O atacante Paulo Sérgio destacou que três brasileiros ainda estão no Sudão.
“Foram dias de medo, de angústia. Mas, graças a Deus, foi tudo certo. Estou bastante cansado, exausto. A luta ainda não acabou. Ainda tem 3 meninos lá. A gente está em contato direto para que o Itamaraty faça alguma coisa por eles, já que não fez por nós. Lá começou muito pesado e ainda continua. Mas conseguimos sair de lá pelos nossos próprios meios”, disse Paulo Sérgio
Iniciados no dia 15 de abril, os combates na capital do Sudão, Cartum, e nas cidades vizinhas de Omdurman e Bahri são os piores em décadas. Especialistas temem que o conflito divida o país entre as duas facções militares que compartilharam a liderança sudanesa durante a transição política nos últimos anos.
- O exército, liderado pelo general Abdel-Fattah al-Burhan, que é comandante das Forças Armadas;
- Um grupo paramilitar, comandado pelo general Mohammed Hamdan Dagalo, que é chefe das Forças de Apoio Rápido (RSF).

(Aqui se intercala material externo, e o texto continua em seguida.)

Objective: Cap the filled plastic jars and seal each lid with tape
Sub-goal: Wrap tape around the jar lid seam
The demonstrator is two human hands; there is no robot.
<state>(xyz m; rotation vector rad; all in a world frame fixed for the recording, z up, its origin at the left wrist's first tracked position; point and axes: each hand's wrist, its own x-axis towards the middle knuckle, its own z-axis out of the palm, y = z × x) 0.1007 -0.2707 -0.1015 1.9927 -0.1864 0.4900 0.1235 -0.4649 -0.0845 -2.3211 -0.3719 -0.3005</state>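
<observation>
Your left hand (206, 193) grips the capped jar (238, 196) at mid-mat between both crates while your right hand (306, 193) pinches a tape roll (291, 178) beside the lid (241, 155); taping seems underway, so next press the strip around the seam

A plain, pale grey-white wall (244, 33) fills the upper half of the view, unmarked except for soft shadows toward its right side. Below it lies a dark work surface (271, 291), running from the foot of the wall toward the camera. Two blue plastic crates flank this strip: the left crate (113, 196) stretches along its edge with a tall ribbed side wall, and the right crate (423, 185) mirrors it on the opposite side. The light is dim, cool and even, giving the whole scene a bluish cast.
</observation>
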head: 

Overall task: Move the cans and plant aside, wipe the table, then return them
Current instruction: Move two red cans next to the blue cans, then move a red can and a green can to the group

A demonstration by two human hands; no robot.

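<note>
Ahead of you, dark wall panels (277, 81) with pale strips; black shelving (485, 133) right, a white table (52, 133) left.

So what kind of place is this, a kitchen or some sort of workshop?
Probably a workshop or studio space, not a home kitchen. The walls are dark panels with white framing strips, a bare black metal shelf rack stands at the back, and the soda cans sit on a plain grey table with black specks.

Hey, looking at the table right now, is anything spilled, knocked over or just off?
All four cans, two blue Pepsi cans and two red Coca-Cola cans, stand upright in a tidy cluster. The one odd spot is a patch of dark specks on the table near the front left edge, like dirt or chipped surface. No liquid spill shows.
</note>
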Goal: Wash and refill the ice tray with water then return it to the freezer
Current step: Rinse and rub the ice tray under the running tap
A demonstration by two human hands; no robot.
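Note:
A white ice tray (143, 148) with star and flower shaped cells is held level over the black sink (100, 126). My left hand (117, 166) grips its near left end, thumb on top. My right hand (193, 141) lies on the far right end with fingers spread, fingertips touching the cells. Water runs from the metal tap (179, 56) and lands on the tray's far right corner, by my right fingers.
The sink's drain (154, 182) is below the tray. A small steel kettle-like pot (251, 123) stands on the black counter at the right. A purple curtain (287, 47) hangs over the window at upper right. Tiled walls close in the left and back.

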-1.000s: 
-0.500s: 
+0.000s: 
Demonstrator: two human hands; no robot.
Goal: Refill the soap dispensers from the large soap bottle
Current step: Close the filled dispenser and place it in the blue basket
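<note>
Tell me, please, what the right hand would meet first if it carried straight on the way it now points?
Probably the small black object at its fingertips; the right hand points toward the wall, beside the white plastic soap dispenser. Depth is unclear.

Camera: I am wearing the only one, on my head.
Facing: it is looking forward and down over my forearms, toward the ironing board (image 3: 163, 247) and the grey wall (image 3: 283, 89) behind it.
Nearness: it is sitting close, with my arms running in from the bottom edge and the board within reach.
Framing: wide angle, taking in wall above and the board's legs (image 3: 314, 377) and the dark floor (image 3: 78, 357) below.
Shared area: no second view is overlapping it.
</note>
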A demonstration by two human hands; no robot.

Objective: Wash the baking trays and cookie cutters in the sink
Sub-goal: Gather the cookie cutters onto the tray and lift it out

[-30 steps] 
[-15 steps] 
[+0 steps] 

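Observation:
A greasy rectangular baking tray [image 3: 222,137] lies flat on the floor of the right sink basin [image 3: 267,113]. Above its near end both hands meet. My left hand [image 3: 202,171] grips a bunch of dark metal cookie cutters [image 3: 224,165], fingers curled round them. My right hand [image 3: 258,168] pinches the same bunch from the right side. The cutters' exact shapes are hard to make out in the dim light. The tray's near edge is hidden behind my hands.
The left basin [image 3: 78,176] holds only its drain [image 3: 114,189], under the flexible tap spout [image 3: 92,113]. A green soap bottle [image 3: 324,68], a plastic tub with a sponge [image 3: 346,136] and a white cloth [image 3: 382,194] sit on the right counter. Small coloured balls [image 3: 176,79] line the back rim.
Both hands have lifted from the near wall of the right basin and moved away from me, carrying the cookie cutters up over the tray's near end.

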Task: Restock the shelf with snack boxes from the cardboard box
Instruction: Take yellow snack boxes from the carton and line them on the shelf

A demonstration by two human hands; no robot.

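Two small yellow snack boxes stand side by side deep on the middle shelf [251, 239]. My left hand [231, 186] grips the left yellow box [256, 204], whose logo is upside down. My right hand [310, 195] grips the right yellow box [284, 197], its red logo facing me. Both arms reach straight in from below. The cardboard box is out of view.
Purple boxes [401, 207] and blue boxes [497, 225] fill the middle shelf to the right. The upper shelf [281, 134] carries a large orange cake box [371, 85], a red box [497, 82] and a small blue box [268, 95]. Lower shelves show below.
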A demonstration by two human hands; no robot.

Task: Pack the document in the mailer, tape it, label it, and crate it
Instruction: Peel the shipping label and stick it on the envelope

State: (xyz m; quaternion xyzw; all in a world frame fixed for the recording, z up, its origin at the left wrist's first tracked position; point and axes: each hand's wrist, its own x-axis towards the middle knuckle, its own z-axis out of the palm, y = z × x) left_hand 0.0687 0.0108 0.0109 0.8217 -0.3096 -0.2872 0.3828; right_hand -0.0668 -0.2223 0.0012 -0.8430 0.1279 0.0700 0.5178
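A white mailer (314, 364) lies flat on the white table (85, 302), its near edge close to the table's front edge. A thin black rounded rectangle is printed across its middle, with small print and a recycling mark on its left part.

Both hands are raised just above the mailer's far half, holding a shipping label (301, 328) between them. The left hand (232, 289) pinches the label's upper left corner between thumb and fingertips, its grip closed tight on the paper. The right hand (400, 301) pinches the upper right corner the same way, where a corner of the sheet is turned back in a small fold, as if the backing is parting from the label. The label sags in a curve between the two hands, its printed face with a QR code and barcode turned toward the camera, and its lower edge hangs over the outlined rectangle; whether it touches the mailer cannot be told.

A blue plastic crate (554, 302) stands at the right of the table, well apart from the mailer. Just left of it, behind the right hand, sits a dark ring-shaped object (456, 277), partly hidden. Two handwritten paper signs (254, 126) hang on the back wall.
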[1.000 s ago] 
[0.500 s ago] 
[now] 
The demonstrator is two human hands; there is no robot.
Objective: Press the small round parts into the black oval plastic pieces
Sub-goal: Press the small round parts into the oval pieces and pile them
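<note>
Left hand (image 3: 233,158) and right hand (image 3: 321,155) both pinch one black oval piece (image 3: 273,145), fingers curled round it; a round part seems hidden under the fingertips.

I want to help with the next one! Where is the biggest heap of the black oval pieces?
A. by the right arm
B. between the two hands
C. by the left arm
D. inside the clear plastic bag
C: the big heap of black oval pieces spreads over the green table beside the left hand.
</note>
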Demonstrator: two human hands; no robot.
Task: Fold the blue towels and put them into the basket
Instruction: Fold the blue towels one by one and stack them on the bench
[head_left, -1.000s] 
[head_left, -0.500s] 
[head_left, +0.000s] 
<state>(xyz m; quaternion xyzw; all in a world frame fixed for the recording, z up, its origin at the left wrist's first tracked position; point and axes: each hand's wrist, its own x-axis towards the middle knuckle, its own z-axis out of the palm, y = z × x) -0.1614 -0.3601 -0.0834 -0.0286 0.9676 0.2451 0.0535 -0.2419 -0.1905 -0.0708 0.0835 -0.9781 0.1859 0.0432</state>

Em 2021, as duas facções, então aliadas, orquestraram um golpe militar no país, que passava por um período de instabilidade desde 2019, quando o então líder do país, Omar Bashir, foi destituído do poder após protestos generalizados. Com isso, al-Burhan passou a liderar um conselho de governo e Dagalo, conhecido como Hemedti, se tornou seu vice.
No entanto, desde então, diversos atritos surgiram entre os grupos, principalmente quanto à integração da RSF nas forças armadas e na futura cadeia de comando. Além disso, as facções divergem acerca do apoio a partidos políticos e a grupos pró-democracia.
Quando os combates começaram em 15 de abril, ambos os lados culparam o outro por provocar a violência. O exército acusou a RSF de mobilização ilegal nos dias anteriores, e a RSF disse que o Exército tentou tomar o poder total em uma conspiração com partidários de Bashir.